The BrainStorm platform's 2024 signing certificate for Single Sign-On will expire on November 20, 2024 and is being replaced with a new certificate. BrainStorm has updated metadata that can be imported into your Identity Provider (IdP), and a change may need to be made in the BrainStorm platform Admin Portal. Please follow the steps below, in order, to ensure continued BrainStorm access.


If your IdP doesn't require or check a Service Provider's signing certificate, then you will not need to make any changes. If you are unsure, please reach out to your IT/Identity/SSO Team.


If your IdP is OKTA, no action is required.

If your IdP is Azure, no action is required.


WS-Fed (e.g. ADFS)


If your IdP automatically updates a Service Provider's metadata, then you will not need to make any changes. If it doesn't, follow the step below.


IdP Configuration

  1. Update the existing BrainStorm platform configuration with the following metadata: https://brainstorminc.blob.core.windows.net/metadata/BrainStormWSFederationMetadata2025.xml 
    NOTE: Depending on your IdP, you may simply replace the existing metadata file and let the IdP extract the information. Or you may need to extract the information first and replace the respective configurations in your IdP.

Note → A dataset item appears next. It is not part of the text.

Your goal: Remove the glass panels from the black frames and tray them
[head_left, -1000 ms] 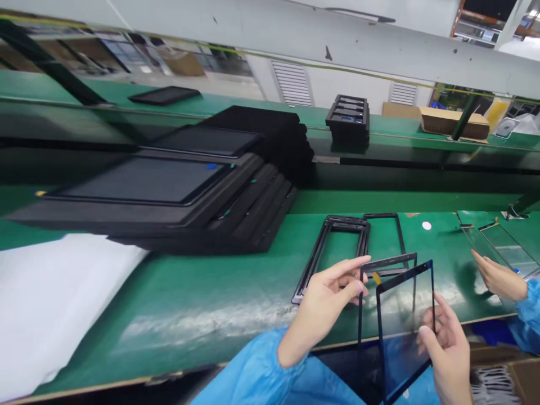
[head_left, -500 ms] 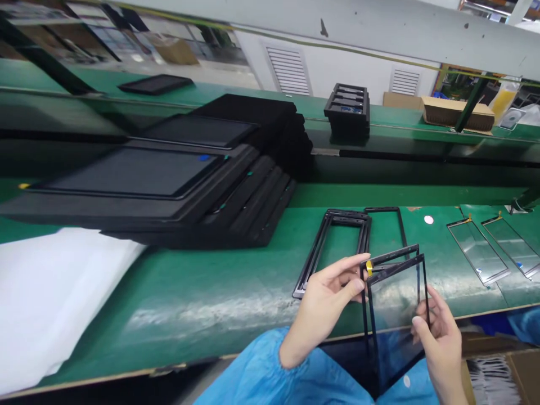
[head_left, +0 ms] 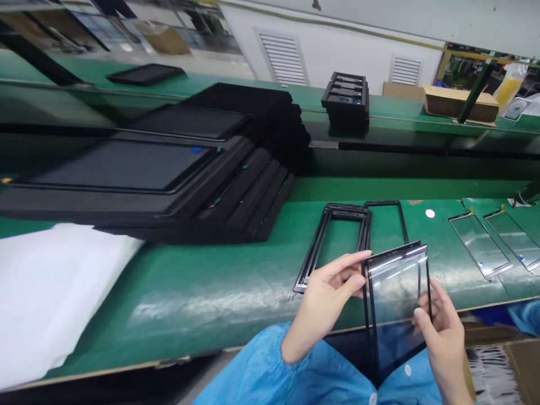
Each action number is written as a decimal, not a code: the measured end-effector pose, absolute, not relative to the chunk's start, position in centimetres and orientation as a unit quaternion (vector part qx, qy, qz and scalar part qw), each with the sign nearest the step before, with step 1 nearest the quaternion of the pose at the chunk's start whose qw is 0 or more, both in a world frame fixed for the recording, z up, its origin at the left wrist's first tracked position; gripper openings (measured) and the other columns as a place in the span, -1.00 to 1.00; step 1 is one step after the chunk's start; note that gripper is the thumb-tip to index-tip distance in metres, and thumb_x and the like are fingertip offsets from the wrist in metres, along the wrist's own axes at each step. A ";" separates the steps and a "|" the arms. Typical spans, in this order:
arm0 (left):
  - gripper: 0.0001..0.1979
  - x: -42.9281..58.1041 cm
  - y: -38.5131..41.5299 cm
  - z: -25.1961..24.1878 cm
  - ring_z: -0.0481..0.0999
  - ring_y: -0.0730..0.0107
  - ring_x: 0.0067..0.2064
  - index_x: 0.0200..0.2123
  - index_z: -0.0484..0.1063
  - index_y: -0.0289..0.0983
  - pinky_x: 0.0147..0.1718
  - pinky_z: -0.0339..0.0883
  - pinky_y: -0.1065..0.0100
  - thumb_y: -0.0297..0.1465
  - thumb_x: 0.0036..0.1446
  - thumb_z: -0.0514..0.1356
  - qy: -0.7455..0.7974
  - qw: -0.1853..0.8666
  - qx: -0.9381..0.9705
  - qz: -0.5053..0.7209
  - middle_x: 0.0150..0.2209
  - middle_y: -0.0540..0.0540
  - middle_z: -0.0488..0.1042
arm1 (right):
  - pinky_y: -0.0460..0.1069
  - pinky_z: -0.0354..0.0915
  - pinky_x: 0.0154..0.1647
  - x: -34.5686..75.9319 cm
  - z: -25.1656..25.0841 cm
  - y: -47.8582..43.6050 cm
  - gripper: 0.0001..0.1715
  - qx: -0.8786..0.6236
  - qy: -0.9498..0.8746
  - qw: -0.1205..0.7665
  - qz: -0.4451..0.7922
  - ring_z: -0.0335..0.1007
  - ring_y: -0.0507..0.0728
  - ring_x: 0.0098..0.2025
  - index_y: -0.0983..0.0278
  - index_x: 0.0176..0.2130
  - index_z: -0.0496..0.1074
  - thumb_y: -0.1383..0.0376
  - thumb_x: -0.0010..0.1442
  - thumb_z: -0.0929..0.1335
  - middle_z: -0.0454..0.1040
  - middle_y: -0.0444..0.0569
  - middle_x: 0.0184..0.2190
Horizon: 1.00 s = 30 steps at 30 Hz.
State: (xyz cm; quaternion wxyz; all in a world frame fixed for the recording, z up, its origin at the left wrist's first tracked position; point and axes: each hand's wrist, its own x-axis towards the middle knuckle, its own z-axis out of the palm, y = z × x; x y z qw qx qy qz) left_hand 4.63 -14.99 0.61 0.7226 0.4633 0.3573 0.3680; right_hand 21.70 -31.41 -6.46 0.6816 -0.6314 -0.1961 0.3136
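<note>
My left hand grips a thin black rectangular frame by its upper left side, thumb in front. In my right hand, pinched at the right edge, is a clear touch-screen glass panel with a black border. The glass lies in front of the frame, nearly lined up with it; a narrow gap shows along the left side. Behind my left hand a small stack of black frames rests on the green bench, with a single frame beside it.
Two more glass panels lie on the bench at right. Stacked black foam trays carrying dark screens stand at left, behind white sheets. On the rear shelf are small black trays and a cardboard box.
The glass panel's top has moved up and back against the frame, closing most of the gap. The yellow tab near my left fingers is now mostly hidden. The view has shifted slightly.
</note>
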 end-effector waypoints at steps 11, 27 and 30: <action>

SAML 2.0 (e.g. Ping Federate)


BrainStorm platform Configuration

  1. Login to the BrainStorm platform Admin portal using your BrainStorm administrator account
  2. Click Account Settings
  3. Click SSO
  4. Click on your Identity Provider Display Name
  5. Click on the Miscellaneous tab
  6. Locate the Signing Certificate pulldown menu and choose auth.brainstorminc.com 2025 November
  7. Click Save Changes


    NEXT go into your organization's SSO (Identity Provider)

    IdP Configuration
    1. Update the existing QuickHelp configuration with the following metadata:
      https://brainstorminc.blob.core.windows.net/metadata/BrainStormSamlMetadata2025.xml 

      NOTE: Depending on your IdP, you may simply replace the existing metadata file and let the IdP extract the certificate. Or you may need to extract the certificate first and replace the respective configurations in your IdP.